The Chinese economy, which downshifted to just 2.3%  growth last year at the pandemic’s outset, should accelerate to a 10.1% pace, according to the World Bank and Pantheon Macroeconomics. Of course, predictions of China’s eventual supremacy have attracted much skepticism recently, in light of the nation’s troubles.

Nelson ticked off the nation’s many weaknesses, chiefly its regulatory crackdown on its tech giants such as Alibaba and Tencent. China skeptics often declare that Beijing’s heavy hand on the capitalists that are so key to the country’s success will prove to be self-defeating, with much talk about slaughtering gooses capable of producing golden eggs. Another drawback is the huge debt that its overbuilt housing and commercial sectors have taken on. That situation has led to the precarious standing of Evergrande Group, China’s largest real estate developer, now teetering on the brink of default.

Chinese stocks “have been in a bear market,” Nelson said, “although there’s been a recovery in the last 20 days.” Nelson also noted that small-cap Chinese stocks, which typically have little to do with exports, are ahead this year, by an admittedly weak 3%. He pointed out that China’s large portion of the MSCI Emerging Markets Index (34%) had helped drag down the stocks of other developing nations. That’s not solely a function of equity valuations; the reduction of China’s appetite for raw materials in the pandemic’s early stage was harmful to them.

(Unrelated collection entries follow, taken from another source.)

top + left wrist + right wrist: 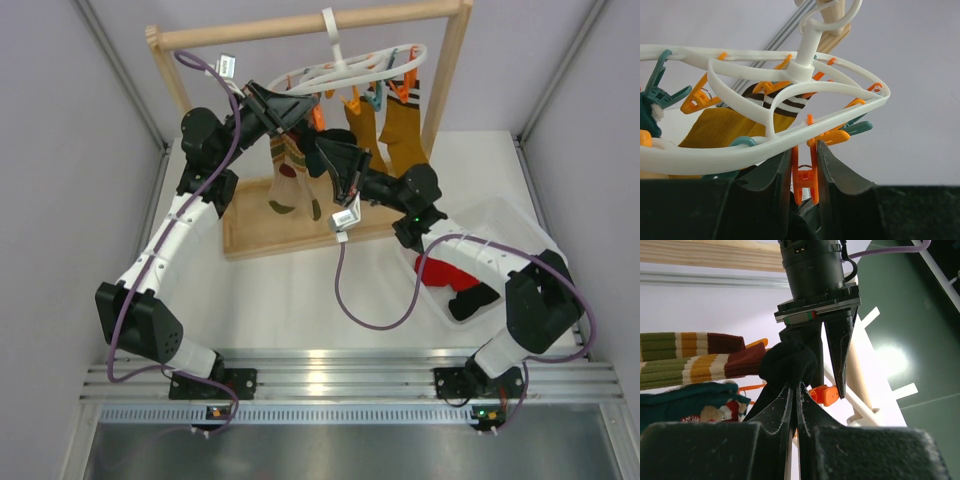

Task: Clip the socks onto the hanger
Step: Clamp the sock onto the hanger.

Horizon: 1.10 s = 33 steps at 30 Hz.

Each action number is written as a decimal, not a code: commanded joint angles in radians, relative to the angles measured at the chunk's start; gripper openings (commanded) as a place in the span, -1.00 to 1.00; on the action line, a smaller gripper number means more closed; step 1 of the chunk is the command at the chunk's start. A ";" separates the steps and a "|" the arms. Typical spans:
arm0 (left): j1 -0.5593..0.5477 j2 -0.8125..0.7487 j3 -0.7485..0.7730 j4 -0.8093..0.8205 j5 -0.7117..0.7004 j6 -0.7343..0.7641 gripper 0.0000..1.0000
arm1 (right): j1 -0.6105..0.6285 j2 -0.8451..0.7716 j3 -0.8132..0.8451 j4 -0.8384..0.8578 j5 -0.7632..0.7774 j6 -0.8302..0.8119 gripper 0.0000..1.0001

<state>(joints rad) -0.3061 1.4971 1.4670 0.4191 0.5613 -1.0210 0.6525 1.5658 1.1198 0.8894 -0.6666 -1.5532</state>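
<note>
Left claw (804, 150) is nearly closed, squeezing an orange clip (805, 182) on the hanger (715, 155). Right claw (795, 387) is pinched tight on a black sock (787, 362), held just beside that clip. I judge it's not clipped yet. The mustard pair (385, 125) already hangs. A red sock (445, 272) and more black ones wait in the bin (505, 215).

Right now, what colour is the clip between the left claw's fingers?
Orange; the clip shows best in the left wrist view.
</note>
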 commanded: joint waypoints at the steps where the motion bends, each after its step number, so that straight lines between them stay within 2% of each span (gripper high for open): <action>1: -0.004 0.000 0.001 0.038 0.077 0.002 -1.00 | 0.010 -0.041 -0.018 0.026 -0.013 -0.016 -1.00; 6: -0.004 0.002 0.004 0.032 0.081 0.010 -1.00 | 0.010 -0.061 -0.058 0.033 -0.004 -0.016 -1.00; 33: -0.004 -0.003 -0.014 -0.014 0.065 0.059 -1.00 | 0.009 -0.070 -0.015 0.040 -0.008 -0.022 -1.00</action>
<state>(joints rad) -0.3061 1.4975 1.4666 0.4183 0.5602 -0.9897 0.6525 1.5417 1.0607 0.8921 -0.6567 -1.5715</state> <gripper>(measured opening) 0.288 0.009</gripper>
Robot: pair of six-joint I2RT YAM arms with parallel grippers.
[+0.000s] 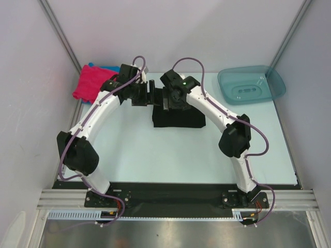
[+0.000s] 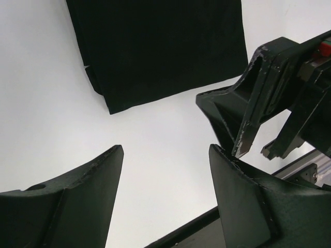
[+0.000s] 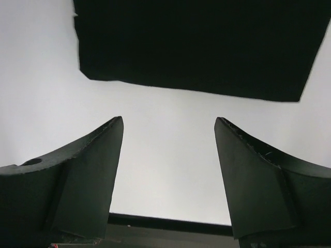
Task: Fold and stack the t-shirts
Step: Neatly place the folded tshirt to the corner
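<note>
Risk one: arm-on-arm contact. Left gripper (image 2: 165, 148) and right gripper (image 3: 168, 120) hang close together over the 12 o'clock edge of the black t-shirt (image 1: 178, 118). In the left wrist view the right tool's finger sits just beside the left's own. Any inward swing from either side could clip the other.

Both sets of jaws stand wide apart, with only bare table (image 1: 145, 150) between the fingers. Nothing is held.

Black t-shirt is a folded rectangle at table centre and looks done. My guess for what's left is moving it onto the pile at 10 o'clock, where the pink t-shirt (image 1: 93, 83) lies on a blue t-shirt (image 1: 98, 65) that shows only as a sliver. No red one that I can make out.

Risk two: a pinch that takes only the top layer. The left wrist view shows stepped layers at the fold's corner. Lift from there and the fold probably opens in transit.

Risk three: the pile sits tight against the left wall (image 1: 31, 103). The left elbow has little room outboard, and a drop could land off-square or shove the pink one.

Free room: wide open table from 4 to 8 o'clock, nearside of the shirt. Teal basin (image 1: 252, 85) at 2 o'clock is well apart from the route. Purple cable (image 1: 189, 59) loops high over the wrists, a snag risk if they cross.
</note>
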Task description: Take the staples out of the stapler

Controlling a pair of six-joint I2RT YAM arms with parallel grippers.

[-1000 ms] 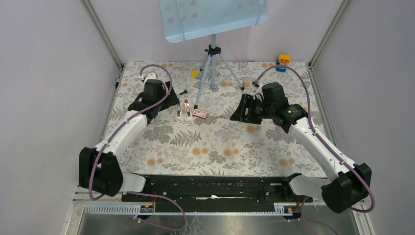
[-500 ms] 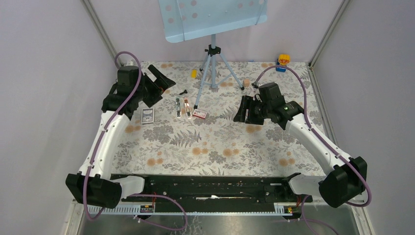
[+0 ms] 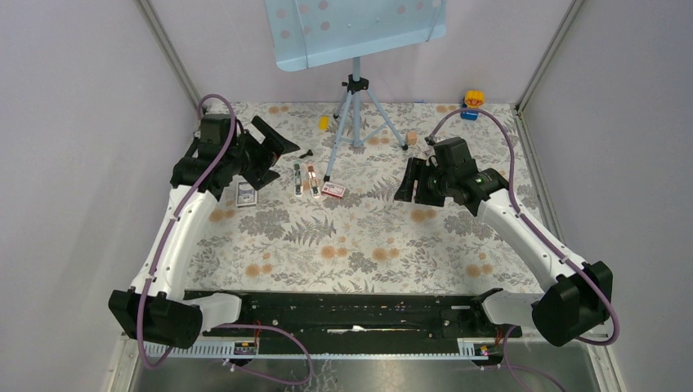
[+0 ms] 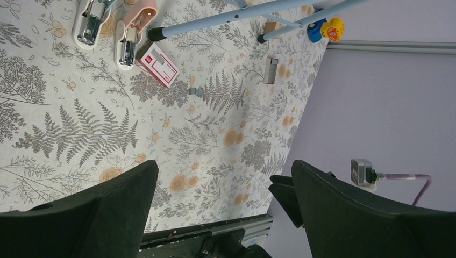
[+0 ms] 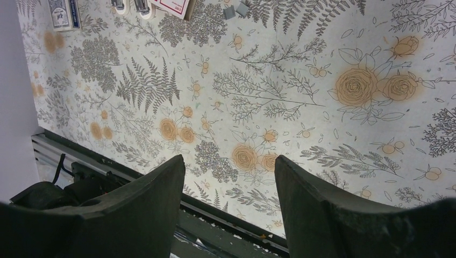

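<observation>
Your left claw (image 3: 276, 153) has lifted and swung toward the stapler (image 3: 310, 178), lying on the worktop (image 3: 368, 245) beside a second stapler (image 3: 297, 180). It and the right claw (image 3: 404, 181) gape wide, empty. Descend off-line and you'll likely shove the neighbour or staple box (image 3: 333, 191).

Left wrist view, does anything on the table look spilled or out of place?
Nothing looks damaged. A small grey piece lies loose on the cloth, away from the red-and-white box, with a tinier bit nearer the box. They may be stray staples, but they are too small to tell.
</observation>
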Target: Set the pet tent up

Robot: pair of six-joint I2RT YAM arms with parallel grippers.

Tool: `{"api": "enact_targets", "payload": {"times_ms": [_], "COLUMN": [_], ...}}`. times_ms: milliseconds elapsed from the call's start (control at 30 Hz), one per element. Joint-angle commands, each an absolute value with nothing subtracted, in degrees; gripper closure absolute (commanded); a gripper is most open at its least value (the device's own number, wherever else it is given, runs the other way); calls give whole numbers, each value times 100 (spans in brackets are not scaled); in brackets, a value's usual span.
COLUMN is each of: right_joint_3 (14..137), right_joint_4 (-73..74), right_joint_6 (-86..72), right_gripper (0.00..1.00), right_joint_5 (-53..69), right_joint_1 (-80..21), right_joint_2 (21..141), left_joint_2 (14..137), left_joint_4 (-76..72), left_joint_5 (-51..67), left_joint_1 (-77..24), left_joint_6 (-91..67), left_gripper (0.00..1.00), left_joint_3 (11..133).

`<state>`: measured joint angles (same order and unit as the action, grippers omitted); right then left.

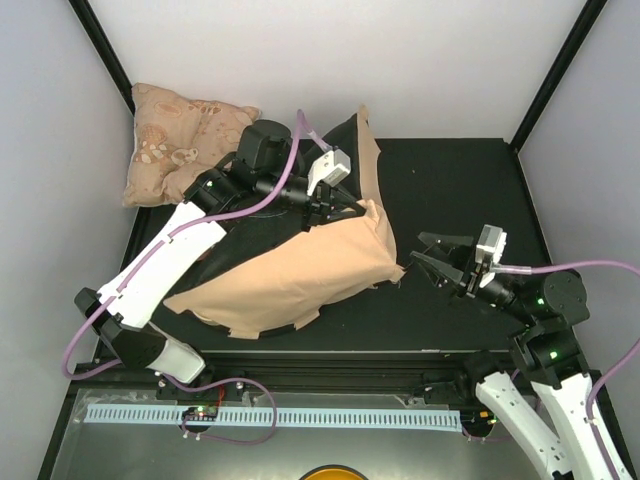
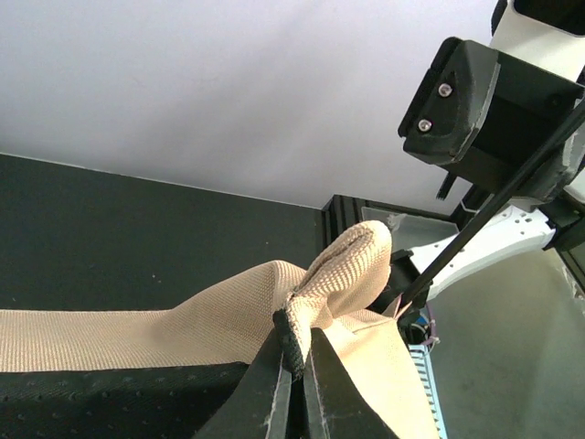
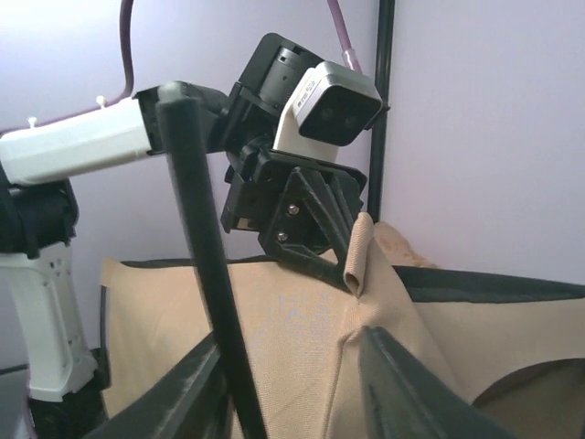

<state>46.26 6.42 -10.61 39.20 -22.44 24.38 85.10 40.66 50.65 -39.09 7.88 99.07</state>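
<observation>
Top external: left gripper [image 1: 335,207] clamped on pet tent [image 1: 300,272] fabric; right gripper [image 1: 419,248] jaws apart; cushion [image 1: 180,145] far-left corner

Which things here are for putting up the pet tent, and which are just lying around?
For the job:
- the pet tent, its tan fabric pinched in the left gripper
- its black pole, by the open jaws of the right gripper

Just lying about:
- the patterned cushion, off at the far left
</observation>
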Motion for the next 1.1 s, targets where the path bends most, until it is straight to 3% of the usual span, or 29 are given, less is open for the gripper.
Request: {"api": "enact_targets", "payload": {"times_ms": [0, 133, 167, 500, 1067], "right_joint_3": [4901, 5024, 5039, 5031, 4951], "right_joint_4": [461, 397, 390, 917, 1649], "right_joint_6": [-906, -971, -1001, -1864, -1905], "right_gripper": [65, 96, 98, 99, 99], "right_joint_5": [4226, 4334, 4386, 6016, 6639], "right_joint_1": [-2259, -2257, -2259, -2255, -2267], "right_joint_2": [2663, 2793, 2813, 3826, 4860], "left_joint_2": [8367, 8358, 8358, 8238, 8177], "left_joint_4": [4049, 4065, 4069, 3315, 2972], "left_joint_5": [5236, 5248, 5248, 6061, 6454], "left_joint_1": [-3898, -3897, -3894, -3897, -3906], "left_joint_6": [901, 913, 906, 282, 100], "left_gripper": [98, 98, 99, 98, 98], "left_joint_3": [10024, 10032, 10043, 9829, 9372]}}
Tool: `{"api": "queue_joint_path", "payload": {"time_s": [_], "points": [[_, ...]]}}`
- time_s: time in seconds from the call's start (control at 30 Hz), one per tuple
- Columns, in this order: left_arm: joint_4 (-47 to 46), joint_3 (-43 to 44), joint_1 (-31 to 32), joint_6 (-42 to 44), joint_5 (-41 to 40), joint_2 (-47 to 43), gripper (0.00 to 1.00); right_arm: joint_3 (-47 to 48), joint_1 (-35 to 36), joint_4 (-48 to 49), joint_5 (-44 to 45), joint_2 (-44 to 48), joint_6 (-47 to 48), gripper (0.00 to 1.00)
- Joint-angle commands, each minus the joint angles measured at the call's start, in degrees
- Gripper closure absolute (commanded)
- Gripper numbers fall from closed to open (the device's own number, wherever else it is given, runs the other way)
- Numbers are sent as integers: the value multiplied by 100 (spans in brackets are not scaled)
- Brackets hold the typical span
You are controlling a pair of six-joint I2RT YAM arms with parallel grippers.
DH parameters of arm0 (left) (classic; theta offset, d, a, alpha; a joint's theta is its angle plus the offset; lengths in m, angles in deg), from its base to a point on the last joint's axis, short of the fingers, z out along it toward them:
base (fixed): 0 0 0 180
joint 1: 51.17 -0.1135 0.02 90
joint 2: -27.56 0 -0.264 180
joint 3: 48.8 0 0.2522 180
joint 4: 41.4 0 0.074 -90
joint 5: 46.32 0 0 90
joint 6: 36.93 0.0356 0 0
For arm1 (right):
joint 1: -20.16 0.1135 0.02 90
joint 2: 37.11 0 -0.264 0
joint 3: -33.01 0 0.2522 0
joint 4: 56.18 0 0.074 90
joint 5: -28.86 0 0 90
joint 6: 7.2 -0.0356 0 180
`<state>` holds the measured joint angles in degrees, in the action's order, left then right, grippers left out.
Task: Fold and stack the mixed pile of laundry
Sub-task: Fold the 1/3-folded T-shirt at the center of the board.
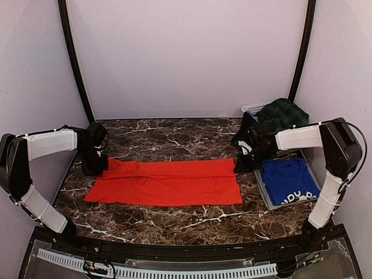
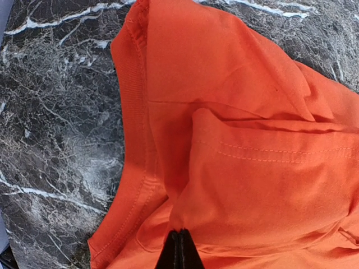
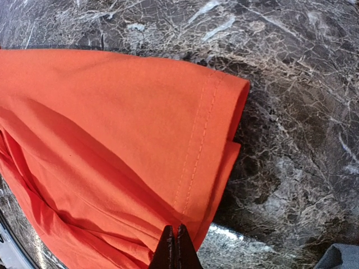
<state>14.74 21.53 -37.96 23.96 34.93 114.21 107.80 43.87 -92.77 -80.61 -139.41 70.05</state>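
marble table is serving as the folding surface, and the red-orange t-shirt is lying across its middle as a long flat band, its far edge doubled over so that a second layer is resting on the first. spreading it sideways is likely keeping both ends within reach of one arm each. at the right, a grey tray is receiving the finished stack; a folded blue t-shirt is already lying on it, near the red one but not touching it. behind the tray, a tartan skirt is spilling over a white basket, apparently waiting its turn.

the left gripper is sitting at the collar end with its jaws pressed together, and creases are converging on the tips, so it is judged to be pinching the upper layer. the right gripper is likewise closed, on the stitched hem at the opposite end. holding both far corners at once is probably keeping the fold line straight. the step in hand appears to be a lengthwise fold; most of the pile is not yet folded.
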Motion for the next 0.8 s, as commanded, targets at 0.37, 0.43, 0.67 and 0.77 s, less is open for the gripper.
{"api": "queue_joint_path", "payload": {"time_s": [0.37,0.43,0.67,0.77], "points": [[301,277,32,371,199,-160,65,217,47,-304,213,150,42,59],[163,315,28,409,346,-383,59,326,47,-400,262,270,57,48],[-266,661,-54,399,556,103,58,1296,170,-419,20,39,91,44],[-468,797,-138,370,628,433,65,1934,482,-409,-182,-258,100,46]]}}
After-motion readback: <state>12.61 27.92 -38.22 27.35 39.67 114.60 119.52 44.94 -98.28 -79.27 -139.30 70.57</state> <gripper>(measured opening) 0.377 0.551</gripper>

The slump has turned around this year as China’s factories reopened and its imports of commodities zoomed upward, helping to drive price hikes worldwide. To be sure, China’s new expansion has run into obstacles, chiefly computer chip shortages and flooding in the north-central region. Counter-balancing these are thriving exports and increased consumer spending, often for restaurants and other services.